## Task instructions:
Only the pictures are to be left out; return the rest of the data exactly as it stands.

## Information supplied:
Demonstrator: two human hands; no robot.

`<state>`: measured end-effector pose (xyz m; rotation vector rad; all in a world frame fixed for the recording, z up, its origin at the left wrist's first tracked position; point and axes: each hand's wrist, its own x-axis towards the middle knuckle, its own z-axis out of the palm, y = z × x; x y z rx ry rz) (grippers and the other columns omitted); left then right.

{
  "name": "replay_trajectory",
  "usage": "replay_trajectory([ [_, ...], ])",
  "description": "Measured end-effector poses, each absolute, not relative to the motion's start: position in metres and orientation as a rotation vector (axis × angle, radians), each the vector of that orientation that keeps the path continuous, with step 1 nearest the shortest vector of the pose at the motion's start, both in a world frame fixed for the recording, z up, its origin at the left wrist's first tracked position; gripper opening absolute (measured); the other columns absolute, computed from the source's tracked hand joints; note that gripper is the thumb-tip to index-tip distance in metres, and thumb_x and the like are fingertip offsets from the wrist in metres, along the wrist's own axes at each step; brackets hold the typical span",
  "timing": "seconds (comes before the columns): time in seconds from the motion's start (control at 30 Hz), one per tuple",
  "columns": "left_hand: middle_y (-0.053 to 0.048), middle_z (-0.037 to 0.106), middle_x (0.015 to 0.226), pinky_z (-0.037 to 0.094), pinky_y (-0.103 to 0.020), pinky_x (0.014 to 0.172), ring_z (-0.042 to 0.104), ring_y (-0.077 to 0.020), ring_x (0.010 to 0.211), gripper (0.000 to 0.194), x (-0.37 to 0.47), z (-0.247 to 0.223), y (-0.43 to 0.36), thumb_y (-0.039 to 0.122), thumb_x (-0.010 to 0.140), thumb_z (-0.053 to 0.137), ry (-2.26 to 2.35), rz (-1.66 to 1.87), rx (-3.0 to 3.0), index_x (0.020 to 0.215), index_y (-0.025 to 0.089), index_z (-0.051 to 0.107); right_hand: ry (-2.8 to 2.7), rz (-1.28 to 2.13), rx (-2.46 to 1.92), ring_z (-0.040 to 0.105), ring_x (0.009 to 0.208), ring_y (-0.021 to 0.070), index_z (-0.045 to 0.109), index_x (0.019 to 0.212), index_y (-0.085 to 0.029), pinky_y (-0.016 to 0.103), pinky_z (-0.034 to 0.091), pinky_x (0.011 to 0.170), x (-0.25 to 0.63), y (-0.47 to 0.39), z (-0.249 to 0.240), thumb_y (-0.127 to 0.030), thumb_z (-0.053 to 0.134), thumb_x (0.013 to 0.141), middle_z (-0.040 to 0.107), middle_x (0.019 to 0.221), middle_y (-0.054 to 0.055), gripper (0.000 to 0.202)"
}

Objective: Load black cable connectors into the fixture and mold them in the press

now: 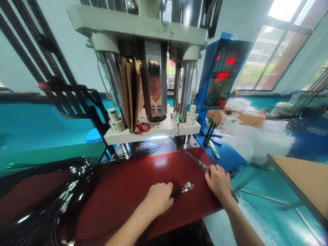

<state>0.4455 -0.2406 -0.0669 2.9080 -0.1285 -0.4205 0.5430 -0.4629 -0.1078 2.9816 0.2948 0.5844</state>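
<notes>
On the dark red tabletop [123,198], my left hand [159,199] is closed around black cables. Their shiny metal connector ends [188,187] stick out to the right of my fingers. My right hand [219,181] rests at the table's right side, its fingers curled over the near end of a narrow metal strip [198,161]. The strip lies slantwise towards the press and has small marks or slots along it. What lies under my right palm is hidden.
A press with a pale lower plate [153,128] stands ahead, with red-handled scissors [142,127] and cardboard [132,95] on it. A large bundle of black cables [64,201] lies left. Right are a blue control box [222,75], a cutter [214,149] and a wooden-topped table [302,177].
</notes>
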Motion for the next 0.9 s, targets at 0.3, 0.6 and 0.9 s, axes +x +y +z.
replay_trajectory([
  [0.3,0.001,0.056,0.074,0.034,-0.024,0.057,0.051,-0.0137,0.065,0.008,0.444,-0.065,-0.23,0.023,0.071,0.039,-0.124,-0.221,2.567,0.077,0.02,0.043,0.275,0.456,3.155,0.051,0.09,0.0219,0.06,0.096,-0.019,0.032,0.031,0.072,0.535,-0.489,-0.105,-0.008,0.045,0.069,0.061,0.091,0.005,0.032],
  [0.6,-0.003,0.059,0.096,0.04,-0.03,0.071,0.056,-0.0222,0.088,0.018,0.445,-0.08,-0.251,0.03,0.072,0.052,-0.12,-0.282,2.717,0.087,0.022,0.055,0.293,0.572,3.13,0.051,0.086,0.0236,0.06,0.087,-0.02,0.034,0.031,0.071,0.532,-0.476,-0.1,-0.037,0.046,0.082,0.06,0.088,0.006,0.023],
  [0.9,-0.004,0.061,0.094,0.042,-0.033,0.073,0.058,-0.0232,0.086,0.016,0.448,-0.085,-0.254,0.026,0.074,0.045,-0.17,-0.268,2.761,0.084,0.02,0.055,0.187,0.642,2.998,0.048,0.085,0.0264,0.054,0.081,-0.019,0.037,0.028,0.068,0.54,-0.458,-0.107,-0.028,0.046,0.078,0.056,0.083,0.008,0.013],
])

## Answer area:
Demonstrator: two human hands; no robot.

`<state>`: measured end-effector pose (xyz m; rotation vector rad; all in a world frame fixed for the recording, z up, its origin at the left wrist's first tracked position; point and axes: each hand's wrist, its own x-axis towards the middle knuckle, its own z-axis out of the palm, y = z × x; x y z rx ry rz) (grippers and the other columns omitted); left then right.

{
  "name": "replay_trajectory",
  "usage": "replay_trajectory([ [_, ...], ])",
  "description": "Measured end-effector poses, each absolute, not relative to the motion's start: position in metres and orientation as a rotation vector (axis × angle, radians), each the vector of that orientation that keeps the path continuous, with step 1 nearest the shortest vector of the pose at the motion's start, both in a world frame fixed for the recording, z up, its origin at the left wrist's first tracked position; gripper opening absolute (measured); the other columns absolute, computed from the source's tracked hand joints; note that gripper is the thumb-tip to index-tip distance in metres, and thumb_x and the like are fingertip offsets from the wrist in metres, along the wrist's own axes at each step; brackets hold the typical span",
  "timing": "seconds (comes before the columns): time in seconds from the motion's start (control at 30 Hz), one per tuple",
  "columns": "left_hand: middle_y (-0.053 to 0.048), middle_z (-0.037 to 0.106), middle_x (0.015 to 0.226), pinky_z (-0.037 to 0.094), pinky_y (-0.103 to 0.020), pinky_x (0.014 to 0.172), ring_z (-0.042 to 0.104), ring_y (-0.077 to 0.020), ring_x (0.010 to 0.211), gripper (0.000 to 0.194), x (-0.37 to 0.47), z (-0.247 to 0.223), y (-0.43 to 0.36), thumb_y (-0.039 to 0.122), thumb_x (-0.010 to 0.140), thumb_z (-0.053 to 0.137), ry (-2.26 to 2.35), rz (-1.66 to 1.87), rx (-3.0 to 3.0), index_x (0.020 to 0.215), index_y (-0.025 to 0.089), index_z (-0.051 to 0.107); right_hand: ry (-2.8 to 2.7), rz (-1.28 to 2.13), rx (-2.46 to 1.92), ring_z (-0.040 to 0.105), ring_x (0.009 to 0.208), ring_y (-0.021 to 0.070), index_z (-0.045 to 0.109), index_x (0.019 to 0.212), index_y (-0.085 to 0.029), pinky_y (-0.016 to 0.103), pinky_z (-0.034 to 0.091), pinky_x (0.011 to 0.170), x (-0.25 to 0.63), y (-0.47 to 0.39), z (-0.249 to 0.240), thumb_y (-0.127 to 0.030), thumb_z (-0.053 to 0.134), thumb_x (0.013 to 0.141), middle_z (-0.040 to 0.107), middle_x (0.019 to 0.221), middle_y (-0.054 to 0.055), gripper (0.000 to 0.202)"
}

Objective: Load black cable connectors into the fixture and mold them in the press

now: 

<state>0.4455 -0.2406 -0.0669 2.9080 -0.1285 -0.4205 0.5430 -0.4629 -0.1078 2.9816 0.2948 0.5844</state>
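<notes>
On the dark red tabletop [123,198], my left hand [159,199] is closed around black cables. Their shiny metal connector ends [188,187] stick out to the right of my fingers. My right hand [219,181] rests at the table's right side, its fingers curled over the near end of a narrow metal strip [198,161]. The strip lies slantwise towards the press and has small marks or slots along it. What lies under my right palm is hidden.
A press with a pale lower plate [153,128] stands ahead, with red-handled scissors [142,127] and cardboard [132,95] on it. A large bundle of black cables [64,201] lies left. Right are a blue control box [222,75], a cutter [214,149] and a wooden-topped table [302,177].
</notes>
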Motion for the next 0.9 s, targets at 0.3, 0.6 and 0.9 s, axes +x +y +z.
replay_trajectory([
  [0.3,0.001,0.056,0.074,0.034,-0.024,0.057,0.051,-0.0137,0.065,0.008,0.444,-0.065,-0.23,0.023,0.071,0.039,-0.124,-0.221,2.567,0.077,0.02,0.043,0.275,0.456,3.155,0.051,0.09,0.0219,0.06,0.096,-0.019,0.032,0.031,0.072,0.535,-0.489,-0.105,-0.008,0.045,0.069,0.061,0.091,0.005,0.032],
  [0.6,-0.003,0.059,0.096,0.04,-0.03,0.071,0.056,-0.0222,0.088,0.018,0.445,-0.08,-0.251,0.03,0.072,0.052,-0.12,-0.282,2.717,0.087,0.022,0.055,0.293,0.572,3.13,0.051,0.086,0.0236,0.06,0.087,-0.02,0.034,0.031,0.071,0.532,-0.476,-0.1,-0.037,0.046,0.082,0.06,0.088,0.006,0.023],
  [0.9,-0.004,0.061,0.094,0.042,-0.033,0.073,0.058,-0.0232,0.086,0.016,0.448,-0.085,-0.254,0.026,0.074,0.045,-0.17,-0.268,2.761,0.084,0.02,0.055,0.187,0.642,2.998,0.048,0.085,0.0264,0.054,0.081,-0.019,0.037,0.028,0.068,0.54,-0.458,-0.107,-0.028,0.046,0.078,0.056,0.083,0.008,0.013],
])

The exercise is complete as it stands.